Campo Grande/MS, 17 de setembro de 2025.
Por redação.
Tribunal reconhece prescrição para um dos réus e entende que não há provas da autoria das adulterações
A 1ª Câmara Criminal do Tribunal de Justiça de Mato Grosso do Sul negou, por unanimidade, recurso do Ministério Público que buscava condenar oito acusados pelos crimes de associação criminosa e adulteração de sinal identificador de veículo automotor, praticados em 2016 na região de Camapuã.
O colegiado reconheceu, de ofício, a prescrição da pretensão punitiva em relação a H. C. O., declarando extinta sua punibilidade.
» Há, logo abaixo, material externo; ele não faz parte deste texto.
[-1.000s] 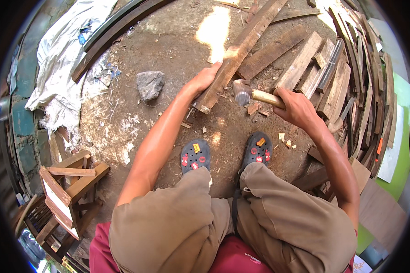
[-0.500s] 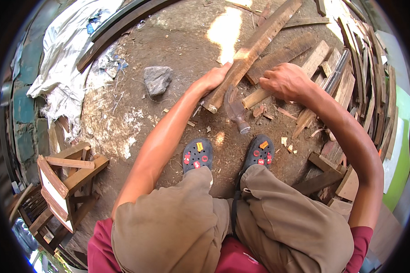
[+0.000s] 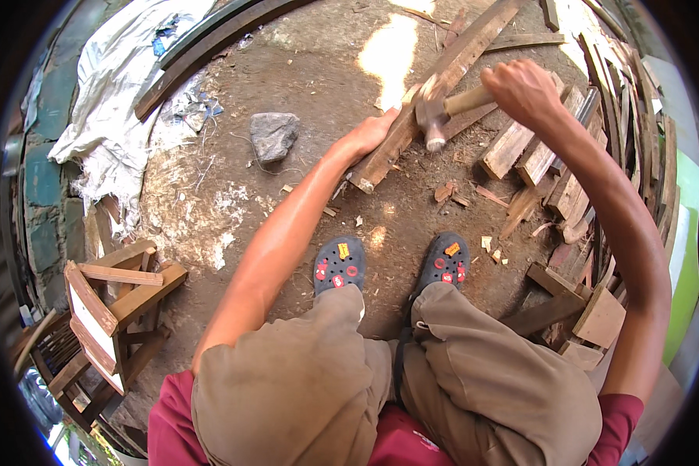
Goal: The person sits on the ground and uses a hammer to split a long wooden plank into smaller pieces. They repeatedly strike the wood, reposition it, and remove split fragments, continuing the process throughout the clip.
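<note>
My left hand (image 3: pixel 373 132) is closed around the near part of a long wooden beam (image 3: pixel 467 51), which slants from front left to far right. The beam's near end stands in front of my feet. My right hand (image 3: pixel 523 89) grips the wooden handle of a claw hammer (image 3: pixel 433 121). The hammer's metal head is at the beam's right side, just beyond my left hand, with its round striking face toward me. The claw end overlaps the beam; whether it touches the wood I cannot tell.
A grey rock (image 3: pixel 274 136) lies left of my left hand. Stacked timber offcuts (image 3: pixel 512 147) are on the right, with wood chips (image 3: pixel 449 193) on the dirt floor. A small wooden frame (image 3: pixel 132 299) stands at left, below a white sack (image 3: pixel 120 85). My clogs (image 3: pixel 339 262) are close by.
My right hand has moved farther away and slightly right with the hammer. The hammer head has shifted from the beam's near end to farther along it. My left hand keeps its hold.
</note>
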Available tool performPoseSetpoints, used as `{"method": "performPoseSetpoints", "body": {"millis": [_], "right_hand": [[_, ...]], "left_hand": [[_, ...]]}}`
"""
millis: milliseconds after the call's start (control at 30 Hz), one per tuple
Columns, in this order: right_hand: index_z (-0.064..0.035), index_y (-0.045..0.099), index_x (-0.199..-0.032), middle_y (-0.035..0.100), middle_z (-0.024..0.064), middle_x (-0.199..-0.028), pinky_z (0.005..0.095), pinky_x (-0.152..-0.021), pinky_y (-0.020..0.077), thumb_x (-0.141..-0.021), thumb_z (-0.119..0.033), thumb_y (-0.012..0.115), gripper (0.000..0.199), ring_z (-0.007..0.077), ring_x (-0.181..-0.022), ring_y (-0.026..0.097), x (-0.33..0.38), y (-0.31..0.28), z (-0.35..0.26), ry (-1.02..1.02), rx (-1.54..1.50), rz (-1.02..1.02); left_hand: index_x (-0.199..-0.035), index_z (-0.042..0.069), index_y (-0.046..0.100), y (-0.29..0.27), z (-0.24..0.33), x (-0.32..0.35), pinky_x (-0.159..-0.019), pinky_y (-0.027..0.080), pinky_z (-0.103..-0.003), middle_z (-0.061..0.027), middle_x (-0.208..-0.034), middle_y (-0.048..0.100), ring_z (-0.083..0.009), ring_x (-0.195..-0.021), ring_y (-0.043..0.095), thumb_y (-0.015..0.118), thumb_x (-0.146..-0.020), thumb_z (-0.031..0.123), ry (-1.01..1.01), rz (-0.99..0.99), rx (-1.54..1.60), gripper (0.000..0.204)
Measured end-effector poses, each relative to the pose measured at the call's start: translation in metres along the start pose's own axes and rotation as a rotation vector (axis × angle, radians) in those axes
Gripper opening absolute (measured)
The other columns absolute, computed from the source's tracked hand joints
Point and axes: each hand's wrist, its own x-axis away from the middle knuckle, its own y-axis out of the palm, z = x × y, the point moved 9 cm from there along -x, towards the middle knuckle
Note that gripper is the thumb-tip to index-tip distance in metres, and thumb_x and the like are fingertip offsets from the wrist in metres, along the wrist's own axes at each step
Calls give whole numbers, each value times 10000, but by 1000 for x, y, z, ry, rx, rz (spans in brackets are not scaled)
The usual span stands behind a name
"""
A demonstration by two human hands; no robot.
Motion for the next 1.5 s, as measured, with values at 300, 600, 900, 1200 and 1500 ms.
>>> {"method": "performPoseSetpoints", "body": {"millis": [300, 600, 900, 1200, 1500], "right_hand": [[-92, 642, -812, 570, -5, -620, 310, -499, 449, -806, -678, 718, 591, 125, -534, 501, 42, -3, 24, 35, -332, 27], [-16, 634, -872, 656, 116, -716, 441, -666, 543, -858, -526, 746, 522, 319, -694, 684, 101, 25, -108, -195, -508, -393], [18, 674, -1035, 704, 206, -1002, 418, -864, 565, -783, -71, 814, 301, 387, -919, 703, 99, -14, -90, 52, -1296, -329], [-43, 599, -1177, 659, 78, -929, 357, -767, 505, -873, -343, 823, 483, 190, -819, 620, 75, 27, -170, 22, -1652, 194], [-22, 533, -1204, 653, 69, -820, 283, -604, 530, -1056, -286, 604, 311, 135, -691, 642, 71, 68, -116, 612, -2014, 380]], "left_hand": [[-1384, -71, 563, 2, 2, 0, -814, 540, -387, -205, -1097, 695, -222, -885, 677, 339, -1055, 649, 7, -7, 37, 823], [-1566, 51, 392, 9, 13, 17, -959, 515, -377, -203, -1484, 519, -245, -1204, 597, 267, -1086, 583, -48, -117, 148, 727], [-1591, 71, 347, 7, 8, 19, -1139, 397, -398, -185, -1577, 431, -259, -1402, 470, 263, -1089, 571, -74, -94, 171, 714], [-1556, 69, 410, 12, -6, 2, -1092, 436, -392, -179, -1501, 511, -249, -1344, 517, 301, -1087, 552, -82, -204, 356, 682], [-1552, 72, 416, 12, 11, 17, -993, 502, -373, -159, -1446, 557, -213, -1251, 576, 260, -1102, 539, -55, -139, 208, 667]]}}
Para os demais: F. de S. C., J. V. B. L., H. S. S., R. G. O., M. P. L., M. P. F. e P. H. F. S. , manteve a sentença absolutória, entendendo que não há provas suficientes para condenação.
Segundo o relator, desembargador Jonas Hass Silva Júnior, o crime de associação criminosa exige demonstração de vínculo estável e permanente entre os envolvidos, o que não se comprovou no caso concreto. Os elementos reunidos indicam, no máximo, uma atuação conjunta episódica para o transporte de veículos adulterados até a fronteira.
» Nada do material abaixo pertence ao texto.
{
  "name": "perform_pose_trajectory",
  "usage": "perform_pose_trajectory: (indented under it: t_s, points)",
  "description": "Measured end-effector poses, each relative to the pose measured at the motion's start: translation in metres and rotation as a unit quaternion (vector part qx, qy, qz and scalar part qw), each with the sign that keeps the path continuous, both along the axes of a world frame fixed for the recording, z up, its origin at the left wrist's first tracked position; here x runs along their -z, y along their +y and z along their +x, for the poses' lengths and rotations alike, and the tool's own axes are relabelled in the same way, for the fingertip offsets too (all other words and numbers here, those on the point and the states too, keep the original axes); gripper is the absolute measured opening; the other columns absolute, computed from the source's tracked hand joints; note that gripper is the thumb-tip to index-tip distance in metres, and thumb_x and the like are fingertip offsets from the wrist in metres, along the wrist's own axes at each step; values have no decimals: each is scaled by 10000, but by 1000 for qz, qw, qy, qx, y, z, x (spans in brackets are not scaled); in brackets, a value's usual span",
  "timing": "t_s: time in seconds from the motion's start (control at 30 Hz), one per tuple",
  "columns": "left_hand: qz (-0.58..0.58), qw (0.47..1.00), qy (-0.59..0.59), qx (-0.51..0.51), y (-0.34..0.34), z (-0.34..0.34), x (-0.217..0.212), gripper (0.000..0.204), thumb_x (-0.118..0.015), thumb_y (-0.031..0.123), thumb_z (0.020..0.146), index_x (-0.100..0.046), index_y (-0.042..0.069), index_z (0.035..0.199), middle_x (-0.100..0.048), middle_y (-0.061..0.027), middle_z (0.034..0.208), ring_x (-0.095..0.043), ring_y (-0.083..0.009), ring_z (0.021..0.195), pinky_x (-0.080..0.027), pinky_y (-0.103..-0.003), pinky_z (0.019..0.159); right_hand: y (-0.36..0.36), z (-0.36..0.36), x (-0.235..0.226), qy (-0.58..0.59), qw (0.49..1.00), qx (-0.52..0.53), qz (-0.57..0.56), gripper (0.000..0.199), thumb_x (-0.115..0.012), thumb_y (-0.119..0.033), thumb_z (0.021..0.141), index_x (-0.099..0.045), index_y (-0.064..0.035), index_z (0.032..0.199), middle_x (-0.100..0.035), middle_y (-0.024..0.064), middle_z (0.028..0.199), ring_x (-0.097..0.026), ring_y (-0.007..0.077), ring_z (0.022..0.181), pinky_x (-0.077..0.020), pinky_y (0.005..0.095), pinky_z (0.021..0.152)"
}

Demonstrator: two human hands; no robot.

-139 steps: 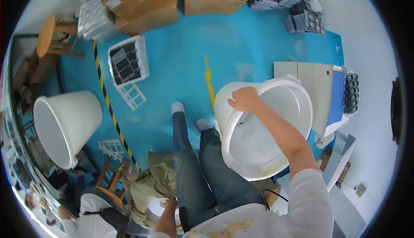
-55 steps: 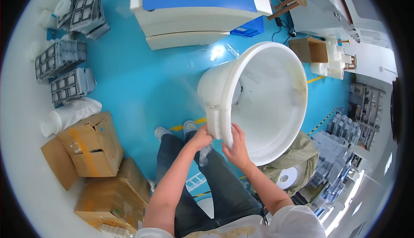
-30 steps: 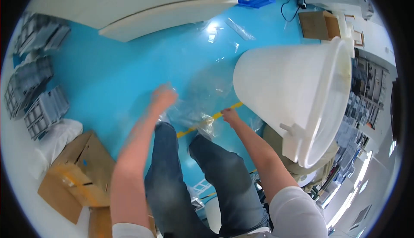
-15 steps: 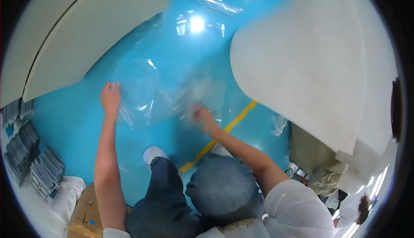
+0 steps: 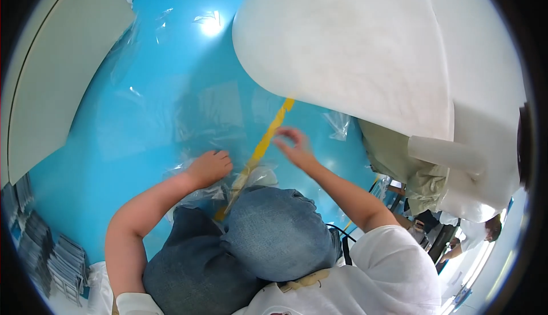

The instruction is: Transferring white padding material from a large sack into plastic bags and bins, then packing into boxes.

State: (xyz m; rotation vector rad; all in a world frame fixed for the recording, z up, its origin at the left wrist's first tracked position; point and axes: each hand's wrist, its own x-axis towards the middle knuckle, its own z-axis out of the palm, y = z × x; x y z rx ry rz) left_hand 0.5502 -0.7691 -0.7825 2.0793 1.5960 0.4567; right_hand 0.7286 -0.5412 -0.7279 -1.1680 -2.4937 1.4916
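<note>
My left hand [image 5: 210,167] is closed over crumpled clear plastic film [image 5: 208,194], which bunches up between it and my knees. The film's edges are hard to follow against the shiny blue floor. To its right, my right hand [image 5: 295,147] hovers above the floor beside a yellow floor line [image 5: 262,143], thumb and fingers curved apart with nothing visible between them. Beyond my hands, thin clear plastic sheets or bags [image 5: 211,112] lie flat. Another clear plastic piece [image 5: 339,124] rests right of my right hand.
A large pale rounded panel [image 5: 342,35] juts in from the upper right, and another pale panel [image 5: 63,69] from the left. Grey stacked parts [image 5: 65,269] stand lower left. Olive cloth [image 5: 394,152] and a white roll [image 5: 442,152] are at right, with a person [image 5: 476,234] beyond.
My left hand has come right and nearer to my knees, drawing plastic with it. My right hand has lifted away from the plastic, its fingers now apart. The view has shifted right.
</note>
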Motion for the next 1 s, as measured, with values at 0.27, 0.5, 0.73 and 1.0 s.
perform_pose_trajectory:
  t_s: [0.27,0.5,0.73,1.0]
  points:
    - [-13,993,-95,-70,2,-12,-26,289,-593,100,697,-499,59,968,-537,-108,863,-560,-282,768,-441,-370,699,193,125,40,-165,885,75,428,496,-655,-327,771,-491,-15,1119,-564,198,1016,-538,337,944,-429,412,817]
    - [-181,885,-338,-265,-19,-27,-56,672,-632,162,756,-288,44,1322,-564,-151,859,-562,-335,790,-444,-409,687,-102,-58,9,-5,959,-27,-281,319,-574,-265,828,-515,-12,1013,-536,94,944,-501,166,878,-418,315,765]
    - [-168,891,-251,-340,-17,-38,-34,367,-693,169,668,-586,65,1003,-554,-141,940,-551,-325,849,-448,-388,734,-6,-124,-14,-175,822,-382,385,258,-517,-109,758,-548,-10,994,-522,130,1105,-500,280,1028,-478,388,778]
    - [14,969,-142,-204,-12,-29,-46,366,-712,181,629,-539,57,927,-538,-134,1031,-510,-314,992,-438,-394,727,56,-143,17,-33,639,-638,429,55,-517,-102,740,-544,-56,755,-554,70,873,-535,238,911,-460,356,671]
Quanto ao crime de adulteração, o magistrado destacou que, à época dos fatos, a lei exigia prova de que o próprio acusado havia realizado a adulteração ou remarcação dos sinais identificadores. A simples posse de veículos adulterados não é suficiente para caracterizar o delito.
Com isso, os desembargadores negaram provimento ao recurso ministerial e mantiveram a absolvição dos réus, reforçando a necessidade de provas concretas para condenações criminais.